▶ **EXERCISE REQUIREMENTS**: Pick each line containing "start" out of the records.

[Stored records]
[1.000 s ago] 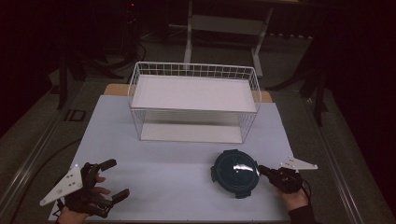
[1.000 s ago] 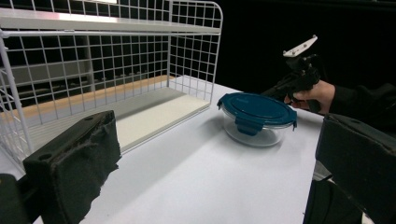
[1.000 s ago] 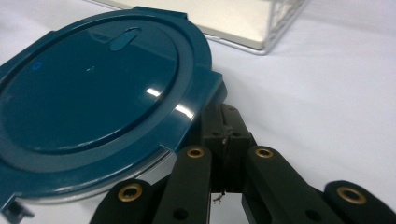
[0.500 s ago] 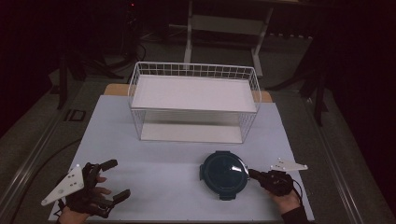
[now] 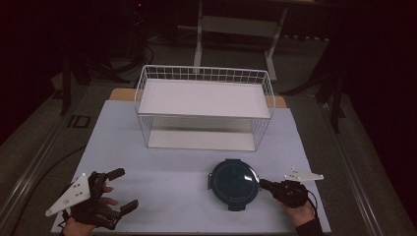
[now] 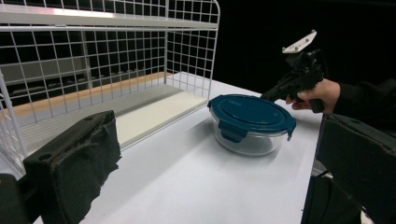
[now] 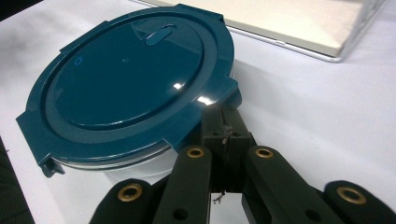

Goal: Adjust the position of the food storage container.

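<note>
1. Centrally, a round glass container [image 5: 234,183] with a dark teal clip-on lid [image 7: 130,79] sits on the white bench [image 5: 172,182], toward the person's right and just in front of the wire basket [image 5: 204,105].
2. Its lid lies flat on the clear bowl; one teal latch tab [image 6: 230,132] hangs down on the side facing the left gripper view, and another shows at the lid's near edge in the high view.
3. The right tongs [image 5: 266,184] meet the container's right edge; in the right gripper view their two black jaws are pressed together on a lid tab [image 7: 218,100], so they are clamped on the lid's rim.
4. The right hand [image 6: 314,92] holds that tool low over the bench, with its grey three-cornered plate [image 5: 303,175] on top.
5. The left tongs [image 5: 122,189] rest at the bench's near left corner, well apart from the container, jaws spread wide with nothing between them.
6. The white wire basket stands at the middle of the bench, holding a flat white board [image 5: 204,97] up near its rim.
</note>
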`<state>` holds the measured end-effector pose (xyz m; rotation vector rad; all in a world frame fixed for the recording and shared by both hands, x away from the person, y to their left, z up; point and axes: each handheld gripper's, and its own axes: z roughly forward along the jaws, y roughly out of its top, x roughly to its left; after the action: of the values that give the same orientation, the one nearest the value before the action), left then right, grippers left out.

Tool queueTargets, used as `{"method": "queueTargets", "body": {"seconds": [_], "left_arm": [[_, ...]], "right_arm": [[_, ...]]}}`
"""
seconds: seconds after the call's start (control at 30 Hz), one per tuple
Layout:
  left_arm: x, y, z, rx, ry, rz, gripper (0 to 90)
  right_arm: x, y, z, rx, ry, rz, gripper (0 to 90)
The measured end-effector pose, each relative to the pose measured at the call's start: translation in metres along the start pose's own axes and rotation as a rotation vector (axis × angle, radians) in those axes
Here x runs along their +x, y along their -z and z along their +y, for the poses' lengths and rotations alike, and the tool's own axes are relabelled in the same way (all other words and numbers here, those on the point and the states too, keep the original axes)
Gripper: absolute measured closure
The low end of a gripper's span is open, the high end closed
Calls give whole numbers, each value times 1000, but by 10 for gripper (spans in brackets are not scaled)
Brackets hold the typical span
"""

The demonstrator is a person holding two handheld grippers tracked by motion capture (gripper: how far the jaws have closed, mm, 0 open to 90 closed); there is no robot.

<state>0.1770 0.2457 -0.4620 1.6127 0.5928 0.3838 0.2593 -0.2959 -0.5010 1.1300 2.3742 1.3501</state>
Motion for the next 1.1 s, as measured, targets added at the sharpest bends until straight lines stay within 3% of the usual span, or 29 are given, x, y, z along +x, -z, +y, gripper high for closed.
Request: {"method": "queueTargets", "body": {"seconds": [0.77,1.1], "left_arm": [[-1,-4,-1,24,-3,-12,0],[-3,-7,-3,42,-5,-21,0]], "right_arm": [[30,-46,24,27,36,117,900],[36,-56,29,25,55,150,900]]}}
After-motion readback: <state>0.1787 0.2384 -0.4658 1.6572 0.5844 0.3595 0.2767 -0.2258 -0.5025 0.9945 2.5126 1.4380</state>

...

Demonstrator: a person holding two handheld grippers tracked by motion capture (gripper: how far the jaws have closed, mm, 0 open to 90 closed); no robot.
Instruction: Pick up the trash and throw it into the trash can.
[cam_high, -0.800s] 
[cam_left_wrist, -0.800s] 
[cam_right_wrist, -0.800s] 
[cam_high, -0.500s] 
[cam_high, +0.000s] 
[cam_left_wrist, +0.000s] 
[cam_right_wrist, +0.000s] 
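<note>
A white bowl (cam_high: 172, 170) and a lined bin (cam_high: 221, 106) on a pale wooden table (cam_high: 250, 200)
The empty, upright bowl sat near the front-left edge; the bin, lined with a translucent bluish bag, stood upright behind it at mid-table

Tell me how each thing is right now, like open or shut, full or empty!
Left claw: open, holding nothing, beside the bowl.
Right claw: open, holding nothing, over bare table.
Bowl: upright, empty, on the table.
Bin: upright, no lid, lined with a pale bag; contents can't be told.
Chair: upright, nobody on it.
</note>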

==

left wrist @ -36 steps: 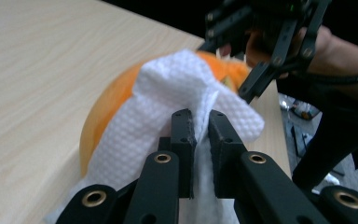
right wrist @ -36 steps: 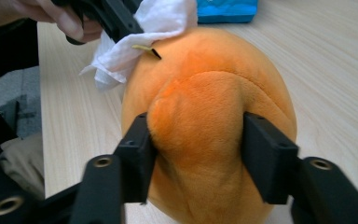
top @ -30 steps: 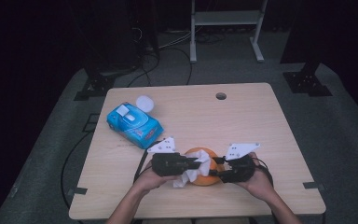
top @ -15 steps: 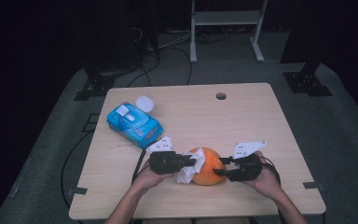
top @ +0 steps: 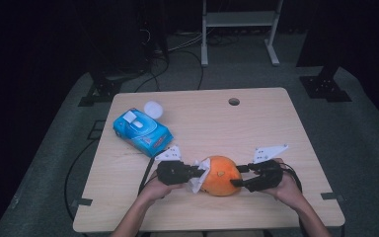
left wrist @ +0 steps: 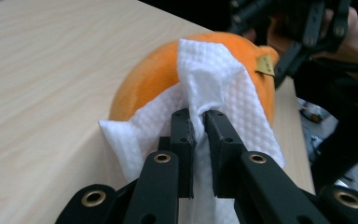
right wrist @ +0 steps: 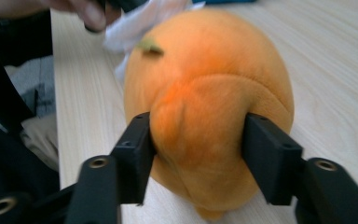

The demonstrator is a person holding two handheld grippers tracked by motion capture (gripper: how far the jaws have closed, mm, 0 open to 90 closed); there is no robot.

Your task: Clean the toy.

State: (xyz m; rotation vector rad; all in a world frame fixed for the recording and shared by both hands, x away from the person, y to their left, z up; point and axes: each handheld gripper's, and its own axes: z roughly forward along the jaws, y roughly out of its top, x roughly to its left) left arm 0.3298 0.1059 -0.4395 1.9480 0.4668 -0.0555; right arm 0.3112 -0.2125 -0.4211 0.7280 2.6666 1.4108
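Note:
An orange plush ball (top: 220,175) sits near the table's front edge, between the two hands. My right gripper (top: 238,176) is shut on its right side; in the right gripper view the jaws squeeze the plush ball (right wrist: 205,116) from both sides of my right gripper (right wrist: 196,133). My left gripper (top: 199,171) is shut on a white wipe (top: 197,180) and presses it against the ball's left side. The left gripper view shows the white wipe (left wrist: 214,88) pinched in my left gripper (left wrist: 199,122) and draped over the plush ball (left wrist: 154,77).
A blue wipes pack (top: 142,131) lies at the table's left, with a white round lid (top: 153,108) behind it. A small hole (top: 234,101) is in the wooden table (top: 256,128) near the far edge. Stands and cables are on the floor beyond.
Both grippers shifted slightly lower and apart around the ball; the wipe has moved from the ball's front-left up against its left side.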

▶ **OUTPUT FOR THIS EXERCISE**:
seconds: seconds after the call's start (control at 30 Hz), one per tuple
The measured end-effector pose, each relative to the pose measured at the call's start: translation in metres along the start pose's own axes and rotation as a rotation vector (axis × angle, radians) in those axes

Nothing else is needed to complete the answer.